Abstract

Chemical openers for KCNQ potassium channels are useful probes both for understanding channel gating and for developing therapeutics. The five KCNQ isoforms (KCNQ1 to KCNQ5, or Kv7.1 to Kv7.5) are differentially localized. Therefore, the molecular specificity of chemical openers is an important subject of investigation. Native KCNQ1 normally exists in complex with auxiliary subunits known as KCNE. In cardiac myocytes, the KCNQ1-KCNE1 (IsK or minK) channel is thought to underlie the I(Ks) current, a component critical for membrane repolarization during cardiac action potential. Hence, the molecular and pharmacological differences between KCNQ1 and KCNQ1-KCNE1 channels have been important topics. Zinc pyrithione (ZnPy) is a newly identified KCNQ channel opener, which potently activates KCNQ2, KCNQ4, and KCNQ5. However, the ZnPy effects on cardiac KCNQ1 potassium channels remain largely unknown.
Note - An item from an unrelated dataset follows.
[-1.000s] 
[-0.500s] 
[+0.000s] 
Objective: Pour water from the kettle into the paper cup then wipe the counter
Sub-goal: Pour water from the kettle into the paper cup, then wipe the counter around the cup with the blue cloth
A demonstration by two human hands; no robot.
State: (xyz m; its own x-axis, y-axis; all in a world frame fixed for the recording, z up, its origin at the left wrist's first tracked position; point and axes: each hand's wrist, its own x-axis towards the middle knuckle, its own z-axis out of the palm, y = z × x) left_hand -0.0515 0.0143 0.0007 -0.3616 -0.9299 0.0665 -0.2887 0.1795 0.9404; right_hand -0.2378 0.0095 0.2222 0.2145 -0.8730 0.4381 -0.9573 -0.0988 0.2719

Here we show that ZnPy effectively augments the KCNQ1 current, exhibiting an increase in current amplitude, reduction of inactivation, and slowing of both activation and deactivation. Some of these are reminiscent of effects by KCNE1. In addition, neither the heteromultimeric KCNQ1-KCNE1 channels nor native I(Ks) current displayed any sensitivity to ZnPy, indicating that the static occupancy by a KCNE subunit desensitizes the reversible effects by a chemical opener. Site-directed mutagenesis of KCNQ1 reveals that residues critical for the potentiation effects by either ZnPy or KCNE are clustered together in the S6 region overlapping with the critical gating determinants. Thus, the convergence of potentiation effects and molecular determinants critical for both an auxiliary subunit and a chemical opener argue for a mechanistic overlap in causing potentiation.